:: Activity ::
After locating the line that contains "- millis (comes" in the data below, set down exactly that line and each one after it through the line that contains "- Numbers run", and nothing more.

:: Dataset extract ::

━━━

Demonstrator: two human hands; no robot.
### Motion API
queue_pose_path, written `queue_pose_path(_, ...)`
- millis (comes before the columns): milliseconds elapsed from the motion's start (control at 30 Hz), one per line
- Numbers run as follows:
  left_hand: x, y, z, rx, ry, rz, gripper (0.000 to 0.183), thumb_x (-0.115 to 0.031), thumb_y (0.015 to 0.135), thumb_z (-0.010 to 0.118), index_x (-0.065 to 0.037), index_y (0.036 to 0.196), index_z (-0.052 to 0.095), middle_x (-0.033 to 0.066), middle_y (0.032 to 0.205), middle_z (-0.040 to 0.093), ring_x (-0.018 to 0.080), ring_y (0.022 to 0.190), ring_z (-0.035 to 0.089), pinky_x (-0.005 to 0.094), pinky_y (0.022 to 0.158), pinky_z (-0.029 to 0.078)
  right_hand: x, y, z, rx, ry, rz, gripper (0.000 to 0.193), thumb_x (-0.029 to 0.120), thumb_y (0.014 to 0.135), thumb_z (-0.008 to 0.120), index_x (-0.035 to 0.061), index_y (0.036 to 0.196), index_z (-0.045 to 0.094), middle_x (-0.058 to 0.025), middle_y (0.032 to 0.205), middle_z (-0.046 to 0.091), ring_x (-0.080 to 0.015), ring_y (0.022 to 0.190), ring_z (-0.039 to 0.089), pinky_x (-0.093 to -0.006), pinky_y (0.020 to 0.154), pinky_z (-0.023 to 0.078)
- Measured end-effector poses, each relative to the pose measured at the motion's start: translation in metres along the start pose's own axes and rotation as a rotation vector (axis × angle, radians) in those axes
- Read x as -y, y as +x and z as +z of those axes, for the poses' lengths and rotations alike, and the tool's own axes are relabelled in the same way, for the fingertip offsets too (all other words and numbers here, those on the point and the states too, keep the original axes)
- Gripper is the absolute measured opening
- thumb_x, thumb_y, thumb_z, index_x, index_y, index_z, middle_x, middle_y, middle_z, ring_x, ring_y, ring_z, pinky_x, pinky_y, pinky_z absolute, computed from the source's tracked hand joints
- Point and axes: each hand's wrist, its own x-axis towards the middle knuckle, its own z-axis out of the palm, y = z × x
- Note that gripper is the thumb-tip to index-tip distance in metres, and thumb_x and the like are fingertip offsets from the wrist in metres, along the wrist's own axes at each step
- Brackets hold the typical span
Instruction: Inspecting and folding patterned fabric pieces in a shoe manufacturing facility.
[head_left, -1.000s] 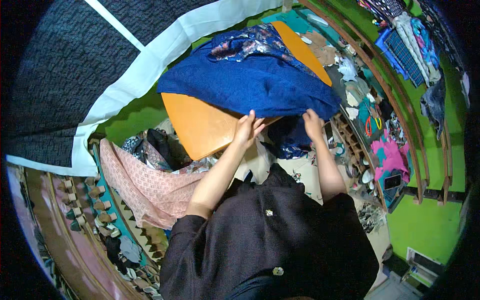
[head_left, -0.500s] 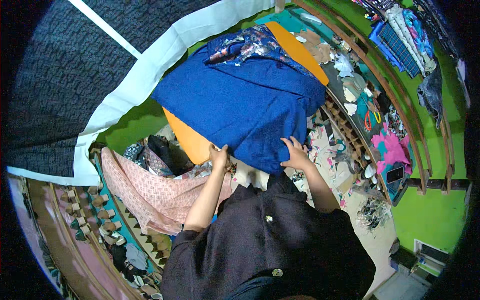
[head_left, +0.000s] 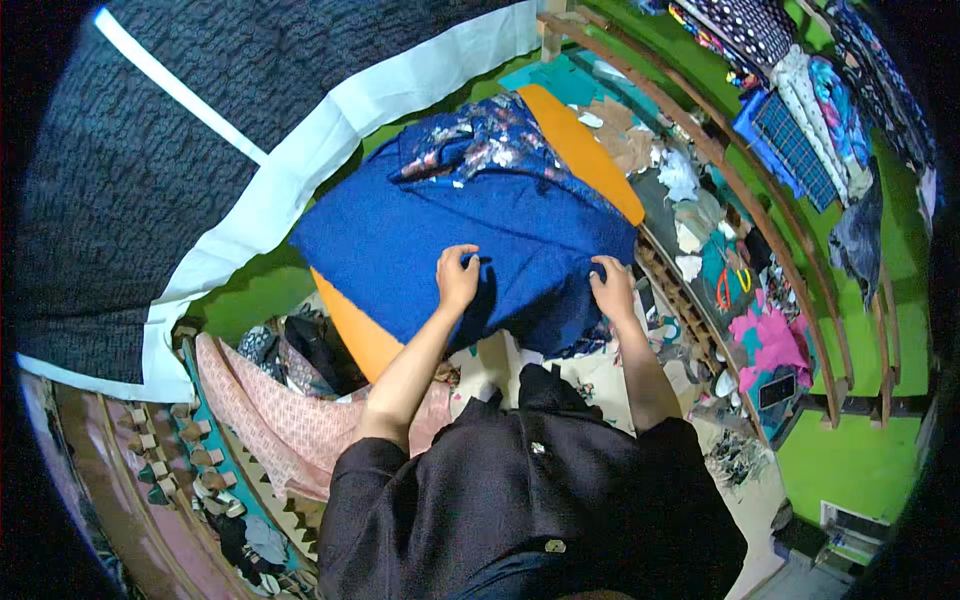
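A large blue cloth (head_left: pixel 430 235) lies in front of me, draped over a flat orange board (head_left: pixel 575 135). At its far end a dark blue floral fabric (head_left: pixel 490 140) is bunched up. My left hand (head_left: pixel 459 280) is over the middle of the blue cloth, thumb and fingers bent and apart, holding nothing. Beside the cloth's right edge is my right hand (head_left: pixel 612 292), its fingers bent and apart with nothing seen between them. The cloth's near edge hangs in folds towards me.
Pale pink patterned fabric (head_left: pixel 270 410) spills at the lower left. To the right, a bench with scraps holds scissors (head_left: pixel 735 285), pink cloth pieces (head_left: pixel 768 345) and a phone (head_left: pixel 777 390). Folded fabrics (head_left: pixel 790 150) hang on the right. A dark white-edged cloth (head_left: pixel 120 200) fills the upper left.
My left hand has left the near left edge and moved forward over the blue cloth. My right hand has shifted to the cloth's right edge. The whole view has tilted a little.
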Motion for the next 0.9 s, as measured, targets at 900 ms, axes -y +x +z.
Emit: queue_pose_path(900, -0.021, 0.139, -0.132, 0.383, -0.078, 0.185, 0.019, -0.009, 0.07, 0.061, -0.004, 0.089, 0.062, 0.0119, 0.087, 0.063, 0.0267, 0.084, 0.059, 0.0326, 0.078, 0.043, 0.063, 0.037, -0.047, -0.014, -0.163, -0.082, 0.039, 0.015, 0.069, 0.058, 0.0142, 0.107, 0.057, -0.0087, 0.092, 0.062, -0.0255, 0.088, 0.057, -0.0374, 0.08, 0.03)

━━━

:: Answer to the problem ::
- millis (comes before the columns): milliseconds elapsed from the motion's start (control at 30 Hz), one per line
- Numbers run as follows:

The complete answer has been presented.